In attesa del ritorno di Windows, sempre che il mercato possa pagare la svolta operata da Nokia in direzione di Microsoft, il mondo degli smartphone è in mano a Google ed Apple. Lo dicono anche gli ultimi dati resi noti da Canalys e relativi al secondo trimestre 2012, dati che sanciscono il dominio assoluto di Android: il 68% dei 158 milioni di telefonini intelligenti venduti da aprile a giugno (e quindi circa 108 milioni di unità) hanno a bordo il sistema operativo del robottino verde.
Per il software mobile di Mountain View la crescita su base annua è di circa il 110% ed è interessante notare come, considerando la base installata di Android, la versione 4.0 ICe Cream Sandwich giri oggi su poco meno del 16% di tutti gli smartphone e tablet “Google inside”, mentre la neonata release 4.1 Jelly Bean (a bordo del solo Nexus e del tablet Xoom di Motorola) si è già preso lo 0,8%.
Tornando alle stime di Canalys, dove ha rafforzato il proprio successo Android? La risposta più facile ed immediata - Europa e Stati Uniti – è sbagliata. Sono stati i Paesi emergenti a decretare l’ulteriore salto in avanti della piattaforma di Google. E la Cina ha fatto la classica parte del leone, con circa 42 milioni di smartphone venduti e una crescita (del 199% rispetto al secondo trimestre 2011) quattro volte superiore a quella del mercato che vale al Paese Giallo una quota globale del 27% contro il 16% degli Stati Uniti.
In Cina la domanda di apparecchi Android sta facendo la fortuna di Samsung (davanti a tutti con il 17% del mercato) e dei tre grandi player locali, vale a dire ZTE, Lenovo e Huawei. Apple, che dopo mesi di ritardo ha lanciato il mese scorso il nuovo iPad e di recente ha varato una versione in lingua mandarina del software Siri per gestire i comandi vocali degli iPhone 4S, deve accontentarsi della quinta piazza con un incremento anno su anno dei volumi del 102% e una flessione del 37% rispetto al primo trimestre.

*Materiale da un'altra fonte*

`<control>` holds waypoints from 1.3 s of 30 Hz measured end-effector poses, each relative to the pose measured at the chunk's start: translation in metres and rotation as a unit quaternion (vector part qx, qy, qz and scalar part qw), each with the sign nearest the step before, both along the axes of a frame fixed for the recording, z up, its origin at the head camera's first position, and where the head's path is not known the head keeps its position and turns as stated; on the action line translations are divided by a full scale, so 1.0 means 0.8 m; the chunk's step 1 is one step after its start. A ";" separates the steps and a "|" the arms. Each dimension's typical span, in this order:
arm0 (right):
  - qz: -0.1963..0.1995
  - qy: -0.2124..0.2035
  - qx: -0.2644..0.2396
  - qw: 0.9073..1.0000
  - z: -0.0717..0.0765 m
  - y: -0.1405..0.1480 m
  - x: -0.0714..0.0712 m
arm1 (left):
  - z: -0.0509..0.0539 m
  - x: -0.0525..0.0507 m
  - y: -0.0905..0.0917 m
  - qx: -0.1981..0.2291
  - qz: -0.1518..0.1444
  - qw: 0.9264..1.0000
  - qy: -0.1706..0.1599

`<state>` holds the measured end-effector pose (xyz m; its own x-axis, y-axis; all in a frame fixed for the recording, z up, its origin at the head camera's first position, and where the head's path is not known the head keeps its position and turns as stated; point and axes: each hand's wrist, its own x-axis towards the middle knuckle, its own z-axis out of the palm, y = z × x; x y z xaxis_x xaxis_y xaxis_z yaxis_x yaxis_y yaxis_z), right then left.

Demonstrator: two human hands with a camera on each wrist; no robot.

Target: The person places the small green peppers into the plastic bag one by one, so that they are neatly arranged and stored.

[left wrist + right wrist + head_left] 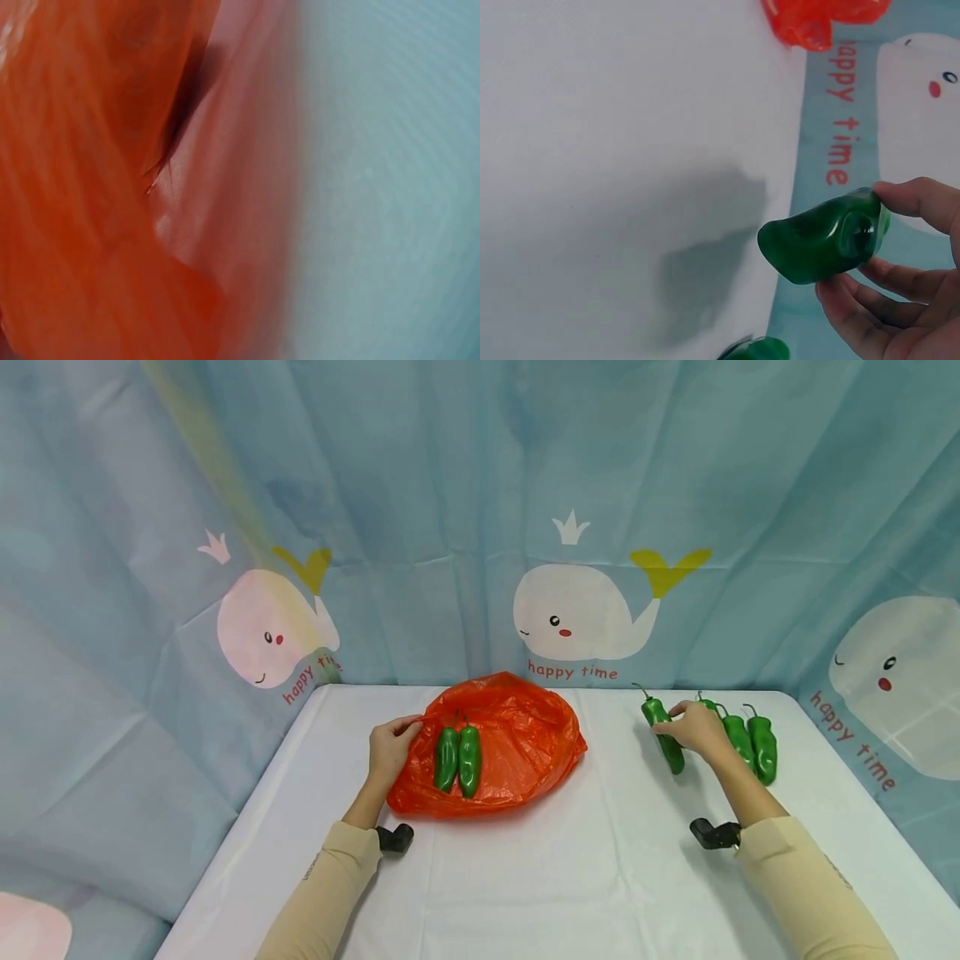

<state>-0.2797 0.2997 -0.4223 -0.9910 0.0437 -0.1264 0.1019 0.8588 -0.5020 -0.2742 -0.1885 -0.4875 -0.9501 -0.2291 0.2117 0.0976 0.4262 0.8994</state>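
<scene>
**White table (540, 893) before a blue curtain (420, 485), set with a red bag (536, 752)**

Pale whales (573, 614) and the words "happy time" (572, 672) are printed on the curtain, by which the far edge of the table is backed. The bag, of thin crinkled plastic, is spread with its mouth upward left of the middle of the table, near the far edge. Inside, toward its left side, two green peppers (469, 762) are laid side by side, their stems pointed away from the person.

By the left hand (387, 750), the left rim of the bag is pinched between thumb and fingers. The left wrist view is filled largely by blurred red plastic, and little of the grip can be made out there.

By the right hand (699, 728), a single pepper (672, 752) is gripped between thumb and fingertips, the fingers being bent around its sides. It is held tilted, above the table and well apart from the bag; a shadow (705, 277) is cast on the cloth below. Beyond this hand, three more peppers (763, 748) are grouped at the right, one of them partly hidden. Beige sleeves (810, 881) are worn on both arms, with a black device (395, 838) at each wrist.
</scene>
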 end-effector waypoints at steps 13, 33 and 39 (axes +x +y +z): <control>0.010 0.005 -0.008 1.000 0.015 -0.009 0.000 | 0.002 0.000 0.002 -0.002 0.006 1.000 0.001; 0.026 0.016 -0.045 0.999 0.028 -0.025 0.003 | 0.001 0.001 0.001 0.004 -0.001 1.000 -0.002; 0.030 0.006 -0.049 0.998 0.032 -0.036 0.002 | 0.001 0.001 0.000 0.006 -0.001 1.000 -0.008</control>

La base installata delle varie versioni di Android (Fonte: Google)
Data collected during a 14-day period ending on August 1, 2012
La casa della Mela, su scala mondiale, insegue da lontano Samsung– a fine giugno la casa coreana vanta una quota negli smartphone secondo Canalys del 31% mentre quella di Apple si ferma al 16,4% in virtù dei 26 milioni di iPhone spediti – ma è pur sempre ben davanti a Nokia, Htc e Research in Motion, le cui vendite di BlackBerry sono scese del 32% a 8,5 milioni di unità relegando la casa canadese a una fetta di domanda del 5,4%.